* _PROBLEM_: Please return only the lines from the one holding "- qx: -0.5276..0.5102" through the one holding "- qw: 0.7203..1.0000", exactly as they appear in the records below, both ends included.

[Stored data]

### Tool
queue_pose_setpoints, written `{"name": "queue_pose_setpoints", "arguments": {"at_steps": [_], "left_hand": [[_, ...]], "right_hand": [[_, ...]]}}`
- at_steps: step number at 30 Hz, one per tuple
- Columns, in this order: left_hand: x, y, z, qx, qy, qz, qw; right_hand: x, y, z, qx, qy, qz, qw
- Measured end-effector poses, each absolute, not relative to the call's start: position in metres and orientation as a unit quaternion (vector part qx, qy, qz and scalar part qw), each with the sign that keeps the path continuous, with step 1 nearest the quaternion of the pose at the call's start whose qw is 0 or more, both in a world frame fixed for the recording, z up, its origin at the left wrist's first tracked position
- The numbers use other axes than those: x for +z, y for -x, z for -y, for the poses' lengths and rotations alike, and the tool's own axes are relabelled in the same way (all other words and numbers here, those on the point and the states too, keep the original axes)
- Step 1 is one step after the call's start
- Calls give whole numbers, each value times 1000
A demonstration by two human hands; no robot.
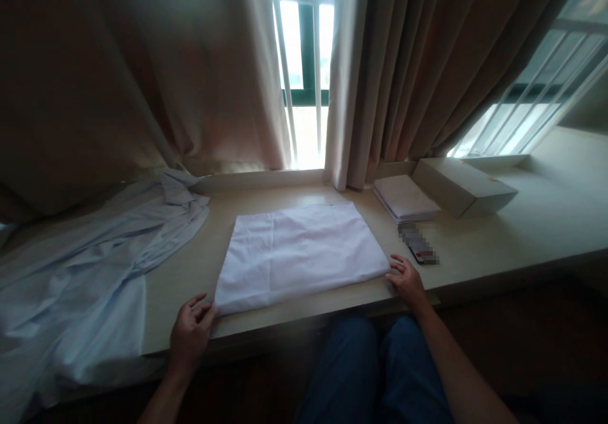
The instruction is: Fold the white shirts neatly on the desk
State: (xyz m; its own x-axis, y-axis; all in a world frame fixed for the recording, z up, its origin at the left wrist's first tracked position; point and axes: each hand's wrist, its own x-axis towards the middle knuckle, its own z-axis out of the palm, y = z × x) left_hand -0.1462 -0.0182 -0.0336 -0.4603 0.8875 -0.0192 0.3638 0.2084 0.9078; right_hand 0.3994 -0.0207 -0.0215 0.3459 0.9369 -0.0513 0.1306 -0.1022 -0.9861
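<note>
A white cloth [304, 253], folded into a flat rectangle, lies on the pale ledge [190, 266] in front of me. Its near left corner is pinched between the thumb and fingers of my left hand [192, 326]. At the near right corner, my right hand [406, 280] grips the edge with its fingertips, the other fingers slightly apart. A light crease runs across the left part of the cloth, and its surface is mostly smooth.
Crumpled white fabric [109, 247] spreads over the ledge at left and hangs off its front. To the right are a folded white stack [406, 197], a blurred-out phone-like object [418, 243] and a white box [465, 187]. Curtains [199, 63] hang behind.
</note>
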Motion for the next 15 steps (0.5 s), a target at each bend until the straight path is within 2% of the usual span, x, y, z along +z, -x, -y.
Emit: {"name": "queue_pose_setpoints", "arguments": {"at_steps": [4, 8, 15], "left_hand": [[-28, 144, 16, 429, -451, -731, 280], [-23, 138, 16, 406, -452, -760, 231], [-21, 132, 18, 394, -444, -791, 147]], "right_hand": [[-15, -397, 21, 414, 598, 402, 556], [-18, -396, 20, 423, 591, 434, 533], [-34, -402, 14, 355, 636, 427, 535]]}}
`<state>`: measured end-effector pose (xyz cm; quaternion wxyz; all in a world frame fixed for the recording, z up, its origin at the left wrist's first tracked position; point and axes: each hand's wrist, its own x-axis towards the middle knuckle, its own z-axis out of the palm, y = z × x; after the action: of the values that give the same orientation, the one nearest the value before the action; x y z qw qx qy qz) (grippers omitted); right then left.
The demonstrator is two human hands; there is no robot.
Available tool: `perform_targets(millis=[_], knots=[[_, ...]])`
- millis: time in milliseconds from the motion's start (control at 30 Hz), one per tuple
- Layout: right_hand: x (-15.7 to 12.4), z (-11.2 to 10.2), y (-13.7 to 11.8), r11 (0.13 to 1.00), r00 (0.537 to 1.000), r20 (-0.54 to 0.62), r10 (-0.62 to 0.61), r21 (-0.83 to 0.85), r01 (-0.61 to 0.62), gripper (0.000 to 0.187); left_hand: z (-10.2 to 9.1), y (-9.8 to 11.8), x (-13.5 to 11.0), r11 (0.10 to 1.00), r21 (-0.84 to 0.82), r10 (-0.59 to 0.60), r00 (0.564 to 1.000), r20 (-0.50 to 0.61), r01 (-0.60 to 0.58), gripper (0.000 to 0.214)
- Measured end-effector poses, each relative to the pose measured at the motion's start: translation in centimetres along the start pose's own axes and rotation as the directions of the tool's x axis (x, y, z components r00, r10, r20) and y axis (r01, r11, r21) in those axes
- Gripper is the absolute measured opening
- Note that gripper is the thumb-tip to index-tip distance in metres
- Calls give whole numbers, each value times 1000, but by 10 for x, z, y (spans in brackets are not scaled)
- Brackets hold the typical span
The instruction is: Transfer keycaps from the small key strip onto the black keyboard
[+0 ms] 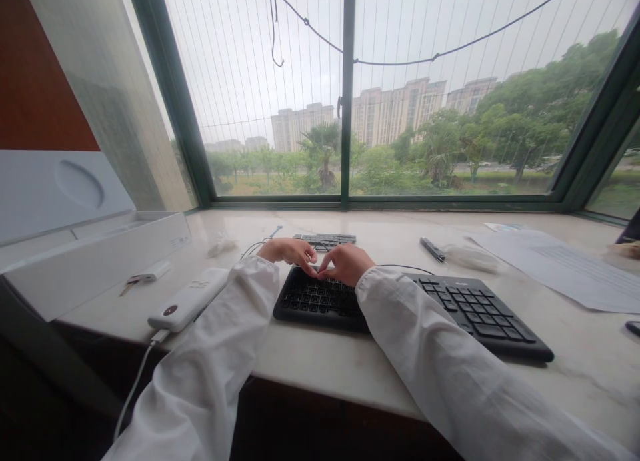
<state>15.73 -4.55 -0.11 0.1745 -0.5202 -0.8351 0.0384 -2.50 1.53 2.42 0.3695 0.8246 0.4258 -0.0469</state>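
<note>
A black keyboard (477, 308) lies at the front of the marble ledge. Its left part shows bare key sockets without caps, while the number pad at the right has its caps on. Over the upper left part of the keyboard, my left hand (290, 250) and my right hand (346, 262) meet at the fingertips. Both have bent fingers pinched together close above the sockets; whatever is between them is too small or hidden to name. Just behind my hands sits a group of loose dark keycaps (327, 240), partly covered by the fingers.
At the left stand an open white box (100, 261), a key with a white tag (147, 274) and a white power bank (187, 301) with its cable. Behind the keyboard lies a dark pen (433, 250); printed paper (570, 261) is at the right. A window (345, 114) rises beyond.
</note>
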Motion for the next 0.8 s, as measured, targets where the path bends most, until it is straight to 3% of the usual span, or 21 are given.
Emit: perform_targets(millis=[600, 800], knots=[[2, 3, 1, 999, 1000, 15, 16, 29, -16, 24, 1, -1, 5, 999, -31, -14, 1000, 21, 14, 46], [1, 2, 0, 997, 998, 30, 46, 59, -48, 21, 0, 6, 15, 998, 37, -54, 997, 58, 52, 51]])
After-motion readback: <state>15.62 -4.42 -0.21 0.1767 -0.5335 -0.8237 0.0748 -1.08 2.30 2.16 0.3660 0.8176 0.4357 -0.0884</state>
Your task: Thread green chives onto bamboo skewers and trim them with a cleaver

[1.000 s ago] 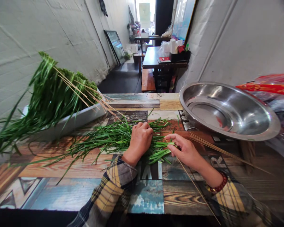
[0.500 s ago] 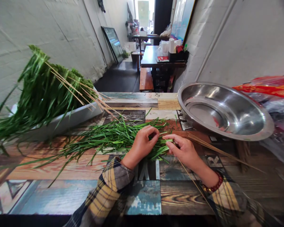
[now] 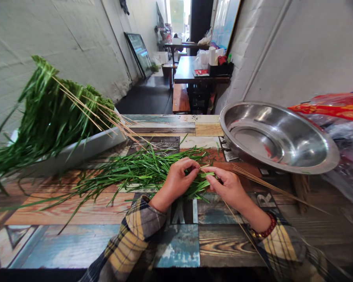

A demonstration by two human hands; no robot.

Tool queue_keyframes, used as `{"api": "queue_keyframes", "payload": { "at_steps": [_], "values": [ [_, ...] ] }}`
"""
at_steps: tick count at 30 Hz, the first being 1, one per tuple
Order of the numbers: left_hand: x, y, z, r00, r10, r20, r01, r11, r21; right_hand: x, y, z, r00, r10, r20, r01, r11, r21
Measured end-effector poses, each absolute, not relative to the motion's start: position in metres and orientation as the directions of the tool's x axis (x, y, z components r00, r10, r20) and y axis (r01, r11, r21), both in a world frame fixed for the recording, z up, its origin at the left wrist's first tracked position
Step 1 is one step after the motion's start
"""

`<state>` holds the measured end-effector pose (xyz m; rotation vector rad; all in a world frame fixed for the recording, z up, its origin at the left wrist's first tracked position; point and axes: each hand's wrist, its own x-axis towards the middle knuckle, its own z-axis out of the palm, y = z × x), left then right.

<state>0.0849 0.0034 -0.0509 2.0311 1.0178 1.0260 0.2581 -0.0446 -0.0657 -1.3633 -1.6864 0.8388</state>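
Loose garlic chives (image 3: 138, 168) lie in a spread pile on the wood-patterned tabletop (image 3: 73, 207), partly behind my hands. My left hand (image 3: 181, 178) is over the pile's right end, thumb and forefinger pinched on a chive stalk. Close to it, my right hand (image 3: 228, 186) is closed around a thin bamboo skewer (image 3: 239, 225) and a few pale chive ends. The skewer slants down toward my right sleeve; its tip is hidden by fingers and chives. At the left, skewered chives (image 3: 70, 102) with bare skewer ends sticking out rest in a white tray (image 3: 82, 147).
A steel basin (image 3: 308, 152) stands on the right, beside loose bamboo skewers (image 3: 261, 183) on the tabletop. Red and clear plastic bags (image 3: 341, 113) lie beyond the basin. Farther back are another table (image 3: 184, 72), a bench (image 3: 181, 98) and a leaning framed pane (image 3: 138, 55).
My hands have barely moved; the left fingertips come slightly nearer the right ones at the chive ends. The whole view has shifted very slightly.
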Motion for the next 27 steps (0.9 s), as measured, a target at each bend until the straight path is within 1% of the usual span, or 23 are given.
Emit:
{"api": "queue_keyframes", "payload": {
  "at_steps": [8, 23, 27],
  "values": [
    [0.0842, 0.0046, -0.0521, 0.405, 0.832, 0.379, 0.339, -0.522, 0.783, 0.2567, -0.0459, -0.0650, -0.094, 0.983, 0.155, 0.431, 0.180, -0.884],
    [0.0832, 0.0050, -0.0544, 0.450, 0.788, 0.421, 0.392, -0.598, 0.699, 0.2562, -0.0460, -0.0651, -0.083, 0.985, 0.149, 0.447, 0.171, -0.878],
    [0.0837, 0.0054, -0.0539, 0.436, 0.794, 0.423, 0.387, -0.590, 0.709, 0.2563, -0.0456, -0.0651, -0.082, 0.986, 0.146, 0.455, 0.168, -0.875]
  ]
}}
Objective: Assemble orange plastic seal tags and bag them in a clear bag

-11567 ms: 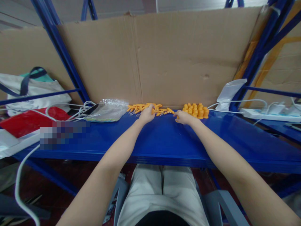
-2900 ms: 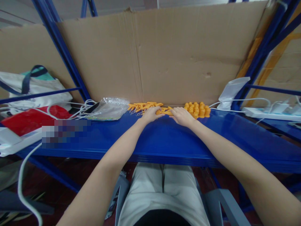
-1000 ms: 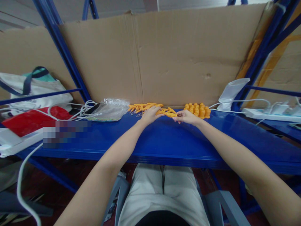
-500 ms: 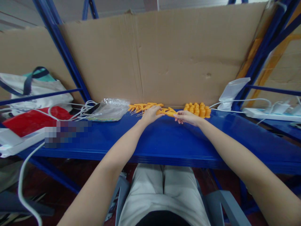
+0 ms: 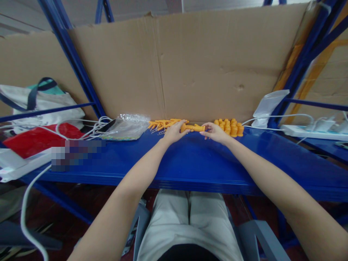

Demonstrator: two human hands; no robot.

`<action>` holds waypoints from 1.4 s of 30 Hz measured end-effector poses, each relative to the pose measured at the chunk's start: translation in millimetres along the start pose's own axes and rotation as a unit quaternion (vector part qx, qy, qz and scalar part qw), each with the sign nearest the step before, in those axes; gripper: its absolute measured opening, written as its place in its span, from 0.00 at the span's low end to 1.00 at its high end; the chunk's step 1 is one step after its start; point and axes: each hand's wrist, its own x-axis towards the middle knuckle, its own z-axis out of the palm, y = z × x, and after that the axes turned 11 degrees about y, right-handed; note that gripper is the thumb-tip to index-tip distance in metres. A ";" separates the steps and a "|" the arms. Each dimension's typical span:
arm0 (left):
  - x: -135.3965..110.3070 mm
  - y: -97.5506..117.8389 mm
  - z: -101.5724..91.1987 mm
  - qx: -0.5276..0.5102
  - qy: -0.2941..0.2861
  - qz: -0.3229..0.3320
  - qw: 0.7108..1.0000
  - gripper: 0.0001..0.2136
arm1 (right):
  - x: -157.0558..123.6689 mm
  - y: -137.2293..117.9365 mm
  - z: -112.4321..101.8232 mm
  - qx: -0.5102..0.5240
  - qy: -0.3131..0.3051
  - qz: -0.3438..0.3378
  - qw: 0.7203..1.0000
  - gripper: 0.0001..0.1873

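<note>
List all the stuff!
Blue metal table: 1, blue, centre
Blue posts: several, blue, sides
Brown cardboard: uncounted, brown, behind
Slim orange pieces: many, orange, centre
Squat orange pieces: many, orange, right of centre
Clear plastic bag: 1, clear, left
Red packet: 1, red, left
White cloth tote: 1, white, left
White cables: several, white, sides
White power strip: 1, white, right
Frosted pouch: 1, whitish, right
Grey chair: 1, grey, below
Beige trousers: 1, beige, below
Left hand, right hand: 2, bare, centre
</note>
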 end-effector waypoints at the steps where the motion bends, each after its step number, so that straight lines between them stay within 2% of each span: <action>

* _SOLUTION TO THIS PROBLEM_:
  - qx: -0.5276..0.5102
  - qy: -0.2941..0.2861
  - qz: -0.3229..0.3320
  - qw: 0.7108..1.0000
  - gripper: 0.0001..0.2136
arm1 (right):
  - x: -157.0558..123.6689 mm
  - y: -137.2293..117.9365 mm
  - z: -112.4321..101.8232 mm
  - qx: -0.5102..0.5240
  - qy: -0.3131..0.3051
  - qz: -0.3438..0.3378
  - qw: 0.7203..1.0000

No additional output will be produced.